Able to get began? Take a look at the LiteRT-LM documentation for a whole information and device-specific efficiency metrics. You can too view the person mannequin playing cards for Gemma 4 E2B and Gemma 4 E4B.
Run on any machine
Gemma 4 is offered right this moment with help throughout an unprecedented vary of platforms:
- Cellular: Out there with CPU/GPU help throughout each Android and iOS. Builders also can entry and deploy Android’s built-in and optimized Gemma 4 mannequin system-wide through Android AICore.
- Desktop and Net: Seamless efficiency on Home windows, Linux, and macOS (through Steel), plus native browser-based execution powered by WebGPU.
- IoT and robotics: We’re bringing Gemma 4 to the sting on Raspberry Pi 5 and Qualcomm Dragonwing IQ8 processor with NPU acceleration.
As we speak, we’re additionally launching a brand new Python bundle and CLI software to make it simpler than ever to experiment with Gemma within the console, and to energy Gemma-based Python pipelines for IoT units. The litert-lm CLI is offered on Linux, macOS, and Raspberry Pi, enabling builders to check out the newest Gemma 4 mannequin capabilities with out writing any code. The CLI now additionally helps software calling that powered Agent Expertise in Google AI Edge Gallery. Python bindings for LiteRT-LM present the flexibleness to deeply customise your on-device LLM pipeline from Python. Getting began with LiteRT-LM in your terminal is straightforward utilizing our information.
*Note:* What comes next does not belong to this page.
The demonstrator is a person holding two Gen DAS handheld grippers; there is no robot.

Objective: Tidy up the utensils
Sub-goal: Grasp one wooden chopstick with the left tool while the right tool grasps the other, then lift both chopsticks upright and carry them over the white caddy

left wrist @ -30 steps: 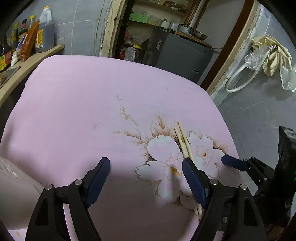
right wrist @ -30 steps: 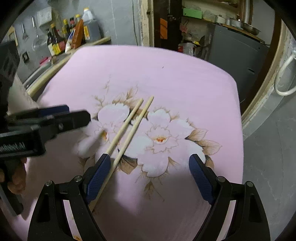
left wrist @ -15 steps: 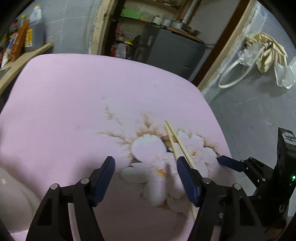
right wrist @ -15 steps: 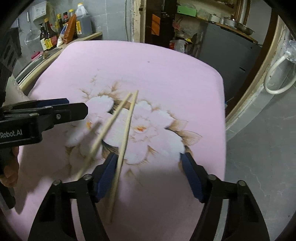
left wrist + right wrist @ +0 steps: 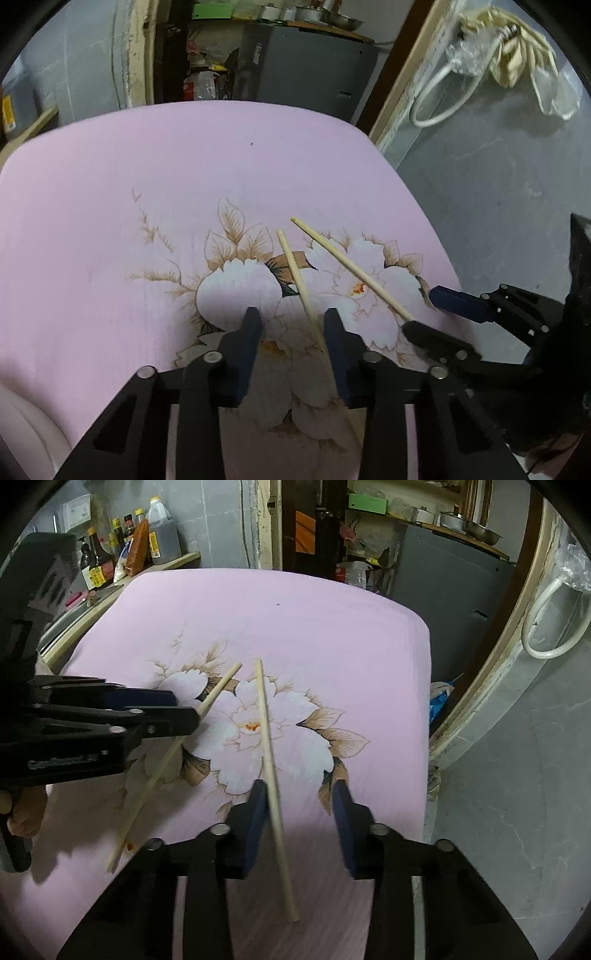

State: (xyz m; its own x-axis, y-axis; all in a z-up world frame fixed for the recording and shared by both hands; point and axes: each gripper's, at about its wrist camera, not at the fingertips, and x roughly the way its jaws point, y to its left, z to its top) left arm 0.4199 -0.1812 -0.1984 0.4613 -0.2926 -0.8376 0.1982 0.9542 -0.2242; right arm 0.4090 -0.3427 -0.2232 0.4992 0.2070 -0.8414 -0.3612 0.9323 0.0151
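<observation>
Where the pink tablecloth (image 5: 110,206) covers the table, its weave is fine and matte, printed with pale white flowers and tan, feathery leaves.

Item: two chopsticks, pale wood, thin, straight, round-sectioned, smooth, lying spread in a narrow V over the flower print.

Left chopstick (image 5: 299,284): runs into the gap of the left gripper (image 5: 293,321), hard against the right-hand blue pad. Jaws closing, partly narrowed; the far pad stands clear, so no grip yet. Seen from the right wrist, the stick passes under that gripper's black fingers.

Right chopstick (image 5: 271,775): passes between the fingers of the right gripper (image 5: 299,794), just beside its left blue pad, near end resting on the cloth below. Jaws closing, partly narrowed; opposite pad apart from the stick.

Grippers: black rigid plastic arms with metal pivot pins, dark blue flat pads.

Surroundings: grey stone floor (image 5: 517,812), dark metal cabinet (image 5: 306,62), sauce bottles (image 5: 110,557) on a side shelf.
</observation>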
The period of agentic experiences on-device is right here, and we hope you might be excited to start out constructing on the sting. No matter which machine you might be constructing on, get began with our Agent Expertise examples in Google AI Edge Gallery, and LiteRT-LM getting began information. We will’t wait to see what you construct!
Acknowledgements
We might like to increase a particular due to our important contributors for his or her work on this undertaking:
Advait Jain, Alice Zheng, Amber Heinbockel, Andrew Zhang, Byungchul Kim, Cormac Brick, Daniel Ho, Derek Bekebrede, Dillon Sharlet, Eric Yang, Fengwu Yao, Frank Barchard, Grant Jensen, Hriday Chhabria, Jae Yoo, Jenn Lee, Jing Jin, Jingxiao Zheng, Juhyun Lee, Lu Wang, Lin Chen, Majid Dadashi, Marissa Ikonomidis, Matthew Chan, Matthew Soulanille, Matthias Grundmann, Milen Ferev, Misha Gutman, Mohammadreza Heydary, Pradeep Kuppala, Qidong Zhao, Quentin Khan, Ram Iyengar, Raman Sarokin, Renjie Wu, Rishika Sinha, Rodney Witcher, Ronghui Zhu, Sachin Kotwani, Suleman Shahid, Tenghui Zhu, Terry Heo, Tiffany Hsiao, Wai Hon Legislation, Weiyi Wang, Xiaoming Hu, Xu Chen, Yishuang Pang, Yi-Chun Kuo, Yu-Hui Chen, Zichuan Wei, and the gTech group.